_Task to carry out_. Collect all lines below with the string "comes".

[Stored entries]
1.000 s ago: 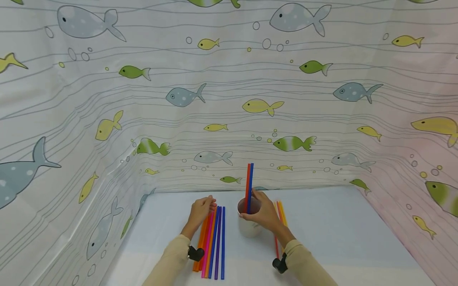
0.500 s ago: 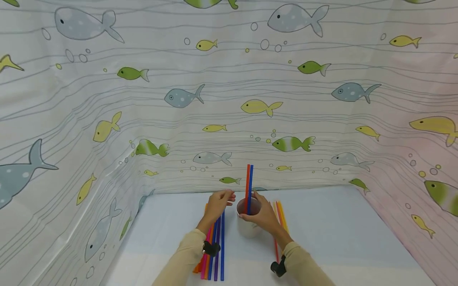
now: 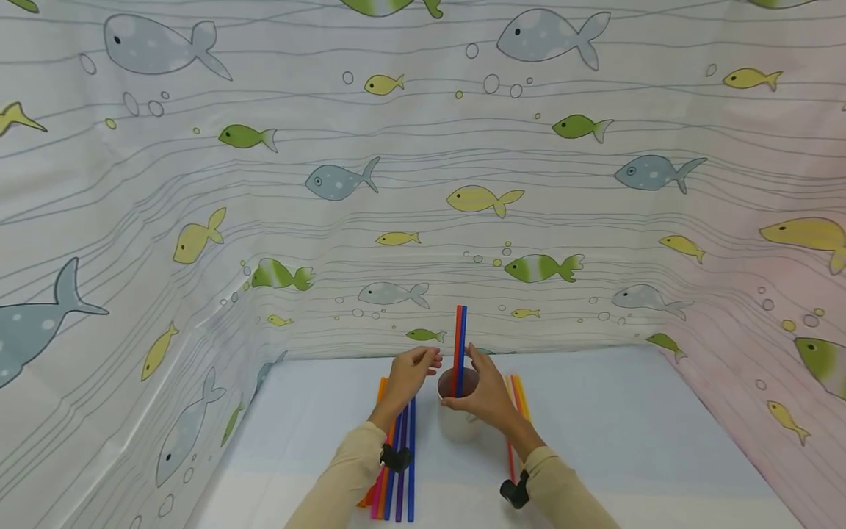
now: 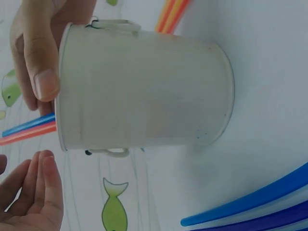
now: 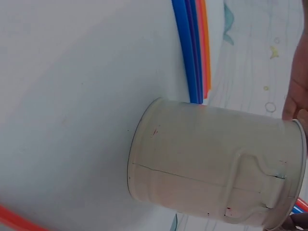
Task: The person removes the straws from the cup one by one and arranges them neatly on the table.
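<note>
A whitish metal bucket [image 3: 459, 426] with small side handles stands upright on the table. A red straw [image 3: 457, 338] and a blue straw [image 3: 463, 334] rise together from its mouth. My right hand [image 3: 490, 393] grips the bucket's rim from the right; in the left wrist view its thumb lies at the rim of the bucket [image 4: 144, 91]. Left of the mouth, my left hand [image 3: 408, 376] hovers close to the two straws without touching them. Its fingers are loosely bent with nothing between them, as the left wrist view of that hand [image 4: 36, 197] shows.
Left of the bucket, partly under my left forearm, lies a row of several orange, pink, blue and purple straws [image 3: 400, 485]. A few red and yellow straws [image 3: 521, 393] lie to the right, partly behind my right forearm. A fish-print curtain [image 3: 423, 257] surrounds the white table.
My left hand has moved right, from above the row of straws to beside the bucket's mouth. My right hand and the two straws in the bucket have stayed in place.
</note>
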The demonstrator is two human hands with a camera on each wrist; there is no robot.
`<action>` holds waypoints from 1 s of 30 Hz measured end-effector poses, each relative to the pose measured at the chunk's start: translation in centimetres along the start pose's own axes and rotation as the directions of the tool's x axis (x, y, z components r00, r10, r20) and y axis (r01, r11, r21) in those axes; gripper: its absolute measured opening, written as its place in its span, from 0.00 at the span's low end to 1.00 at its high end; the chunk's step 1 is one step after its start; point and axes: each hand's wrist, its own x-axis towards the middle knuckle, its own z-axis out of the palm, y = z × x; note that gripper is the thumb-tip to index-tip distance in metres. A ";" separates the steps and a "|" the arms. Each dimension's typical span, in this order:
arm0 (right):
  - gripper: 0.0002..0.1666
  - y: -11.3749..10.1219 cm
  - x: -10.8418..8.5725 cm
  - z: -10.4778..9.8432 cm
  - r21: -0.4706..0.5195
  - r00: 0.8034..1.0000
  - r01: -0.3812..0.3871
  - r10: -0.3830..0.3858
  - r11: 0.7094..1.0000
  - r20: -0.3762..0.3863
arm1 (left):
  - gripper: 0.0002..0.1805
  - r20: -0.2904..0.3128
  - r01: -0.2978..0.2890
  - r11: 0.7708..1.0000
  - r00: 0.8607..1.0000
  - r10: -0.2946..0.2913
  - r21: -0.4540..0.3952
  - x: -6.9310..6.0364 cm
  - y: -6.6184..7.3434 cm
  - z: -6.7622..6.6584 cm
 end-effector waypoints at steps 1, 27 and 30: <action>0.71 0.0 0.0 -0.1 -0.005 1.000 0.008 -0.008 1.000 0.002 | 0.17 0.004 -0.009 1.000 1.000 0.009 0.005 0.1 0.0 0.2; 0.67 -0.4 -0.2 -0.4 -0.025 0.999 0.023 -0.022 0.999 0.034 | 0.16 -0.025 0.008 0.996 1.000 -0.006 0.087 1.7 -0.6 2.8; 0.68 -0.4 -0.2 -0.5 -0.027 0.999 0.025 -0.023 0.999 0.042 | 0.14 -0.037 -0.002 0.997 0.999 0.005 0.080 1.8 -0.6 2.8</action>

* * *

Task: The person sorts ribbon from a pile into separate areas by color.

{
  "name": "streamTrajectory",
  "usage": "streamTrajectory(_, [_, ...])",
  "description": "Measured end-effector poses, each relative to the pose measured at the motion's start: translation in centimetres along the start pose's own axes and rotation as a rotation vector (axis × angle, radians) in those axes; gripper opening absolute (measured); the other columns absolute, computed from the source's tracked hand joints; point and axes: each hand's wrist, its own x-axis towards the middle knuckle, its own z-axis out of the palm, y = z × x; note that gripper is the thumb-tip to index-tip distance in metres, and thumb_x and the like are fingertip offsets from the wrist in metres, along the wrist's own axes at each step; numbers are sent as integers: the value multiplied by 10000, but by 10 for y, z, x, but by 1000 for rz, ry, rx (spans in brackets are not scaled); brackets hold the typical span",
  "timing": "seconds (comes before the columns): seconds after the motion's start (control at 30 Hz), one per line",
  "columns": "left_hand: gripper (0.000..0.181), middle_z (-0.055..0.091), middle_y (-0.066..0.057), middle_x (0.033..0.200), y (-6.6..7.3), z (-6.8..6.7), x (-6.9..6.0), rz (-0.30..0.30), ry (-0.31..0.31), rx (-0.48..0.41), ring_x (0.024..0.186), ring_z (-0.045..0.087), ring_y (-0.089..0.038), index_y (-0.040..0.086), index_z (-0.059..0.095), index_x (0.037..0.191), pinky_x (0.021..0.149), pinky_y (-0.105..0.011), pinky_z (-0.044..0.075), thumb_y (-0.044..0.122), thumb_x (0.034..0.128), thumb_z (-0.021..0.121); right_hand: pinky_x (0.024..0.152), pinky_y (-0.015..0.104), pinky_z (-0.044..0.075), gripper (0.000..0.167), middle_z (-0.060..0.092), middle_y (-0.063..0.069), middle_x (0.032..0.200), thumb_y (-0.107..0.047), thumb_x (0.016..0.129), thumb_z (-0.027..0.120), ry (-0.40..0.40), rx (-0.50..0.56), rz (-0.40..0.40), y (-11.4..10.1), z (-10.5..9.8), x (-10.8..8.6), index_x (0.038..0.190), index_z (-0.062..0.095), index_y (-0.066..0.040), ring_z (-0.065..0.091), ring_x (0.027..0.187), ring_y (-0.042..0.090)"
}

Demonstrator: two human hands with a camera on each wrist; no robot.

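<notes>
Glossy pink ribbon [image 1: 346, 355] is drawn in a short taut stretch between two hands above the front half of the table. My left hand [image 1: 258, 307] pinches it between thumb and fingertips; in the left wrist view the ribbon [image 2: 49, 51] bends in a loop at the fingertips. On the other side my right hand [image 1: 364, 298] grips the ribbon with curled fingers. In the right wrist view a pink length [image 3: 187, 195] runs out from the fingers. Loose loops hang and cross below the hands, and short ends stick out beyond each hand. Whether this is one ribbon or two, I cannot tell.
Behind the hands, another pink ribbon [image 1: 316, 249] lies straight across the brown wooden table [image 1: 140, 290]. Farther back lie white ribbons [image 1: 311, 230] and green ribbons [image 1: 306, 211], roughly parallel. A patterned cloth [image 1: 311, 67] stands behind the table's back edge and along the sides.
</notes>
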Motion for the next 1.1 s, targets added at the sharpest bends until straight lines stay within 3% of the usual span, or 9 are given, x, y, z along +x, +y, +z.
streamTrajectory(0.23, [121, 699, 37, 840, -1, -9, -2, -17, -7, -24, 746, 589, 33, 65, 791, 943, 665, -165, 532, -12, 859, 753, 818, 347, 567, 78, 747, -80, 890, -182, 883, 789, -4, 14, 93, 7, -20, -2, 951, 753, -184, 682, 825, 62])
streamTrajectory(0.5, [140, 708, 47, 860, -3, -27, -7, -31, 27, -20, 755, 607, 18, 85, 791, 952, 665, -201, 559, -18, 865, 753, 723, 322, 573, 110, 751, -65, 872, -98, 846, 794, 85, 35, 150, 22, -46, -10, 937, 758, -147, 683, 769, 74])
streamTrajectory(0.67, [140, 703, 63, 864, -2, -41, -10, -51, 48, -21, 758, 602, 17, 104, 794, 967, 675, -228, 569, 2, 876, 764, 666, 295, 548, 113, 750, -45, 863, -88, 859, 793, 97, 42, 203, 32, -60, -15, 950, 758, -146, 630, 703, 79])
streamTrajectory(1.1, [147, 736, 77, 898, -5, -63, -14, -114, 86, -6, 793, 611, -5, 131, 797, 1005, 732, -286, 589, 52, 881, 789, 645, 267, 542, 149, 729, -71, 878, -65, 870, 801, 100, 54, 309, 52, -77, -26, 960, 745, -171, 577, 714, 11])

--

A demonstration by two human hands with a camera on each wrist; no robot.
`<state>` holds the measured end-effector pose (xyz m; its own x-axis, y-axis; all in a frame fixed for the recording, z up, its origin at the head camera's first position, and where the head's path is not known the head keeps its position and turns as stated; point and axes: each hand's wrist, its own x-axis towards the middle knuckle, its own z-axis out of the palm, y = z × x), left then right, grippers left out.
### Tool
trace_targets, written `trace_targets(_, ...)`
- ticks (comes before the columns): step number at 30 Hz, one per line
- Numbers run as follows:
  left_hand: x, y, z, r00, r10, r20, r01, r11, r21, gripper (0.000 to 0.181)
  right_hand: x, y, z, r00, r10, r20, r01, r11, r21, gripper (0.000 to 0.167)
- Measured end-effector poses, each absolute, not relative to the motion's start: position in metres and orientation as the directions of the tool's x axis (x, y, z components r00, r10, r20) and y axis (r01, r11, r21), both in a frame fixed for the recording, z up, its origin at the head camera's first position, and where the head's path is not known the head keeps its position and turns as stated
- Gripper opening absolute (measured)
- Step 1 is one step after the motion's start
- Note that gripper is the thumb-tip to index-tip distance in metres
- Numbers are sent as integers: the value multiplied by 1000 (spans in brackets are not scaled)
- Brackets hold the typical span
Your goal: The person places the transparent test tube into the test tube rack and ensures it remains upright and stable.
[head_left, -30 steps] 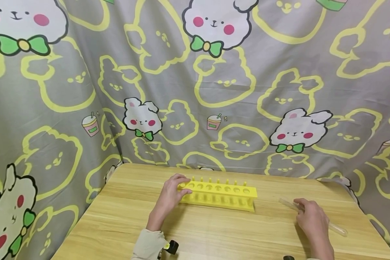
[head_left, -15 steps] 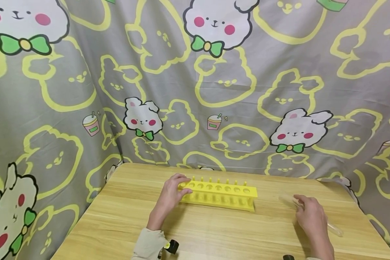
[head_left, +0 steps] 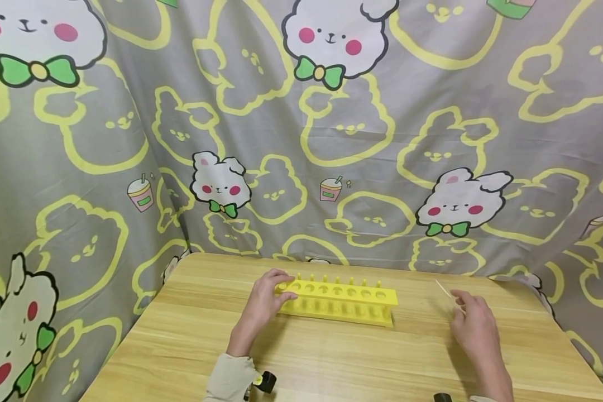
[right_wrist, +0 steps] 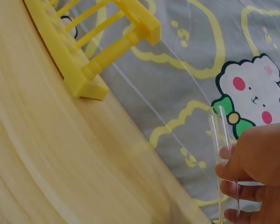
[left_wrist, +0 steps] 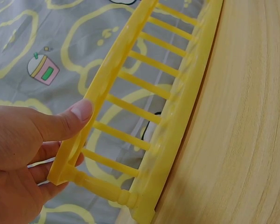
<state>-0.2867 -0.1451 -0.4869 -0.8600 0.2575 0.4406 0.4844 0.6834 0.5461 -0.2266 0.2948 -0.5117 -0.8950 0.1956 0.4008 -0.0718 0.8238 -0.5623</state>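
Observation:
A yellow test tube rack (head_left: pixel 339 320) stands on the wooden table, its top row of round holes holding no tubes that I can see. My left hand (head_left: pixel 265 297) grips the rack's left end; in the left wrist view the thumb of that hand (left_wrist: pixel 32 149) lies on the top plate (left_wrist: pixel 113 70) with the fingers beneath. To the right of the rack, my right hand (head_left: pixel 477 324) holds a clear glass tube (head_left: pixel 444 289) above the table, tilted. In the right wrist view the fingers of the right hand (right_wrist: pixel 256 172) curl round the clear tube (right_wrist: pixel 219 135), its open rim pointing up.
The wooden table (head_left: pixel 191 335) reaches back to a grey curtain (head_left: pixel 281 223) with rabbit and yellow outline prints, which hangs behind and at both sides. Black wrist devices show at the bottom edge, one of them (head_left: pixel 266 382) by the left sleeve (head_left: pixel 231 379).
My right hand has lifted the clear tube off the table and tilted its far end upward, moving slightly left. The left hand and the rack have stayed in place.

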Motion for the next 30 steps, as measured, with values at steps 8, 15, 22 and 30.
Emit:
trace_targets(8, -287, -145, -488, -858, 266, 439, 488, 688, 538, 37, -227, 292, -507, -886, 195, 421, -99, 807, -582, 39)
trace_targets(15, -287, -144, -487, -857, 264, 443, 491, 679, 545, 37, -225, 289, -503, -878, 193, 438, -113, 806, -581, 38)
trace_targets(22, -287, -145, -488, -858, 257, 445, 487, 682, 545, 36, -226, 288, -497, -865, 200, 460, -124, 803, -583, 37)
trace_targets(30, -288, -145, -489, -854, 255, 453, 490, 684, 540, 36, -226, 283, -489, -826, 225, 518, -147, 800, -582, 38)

_Expected output_.
  "timing": "seconds (comes before the columns): seconds after the motion's start (control at 30 Hz), one per line",
- ticks (comes before the columns): step number at 30 Hz, one per line

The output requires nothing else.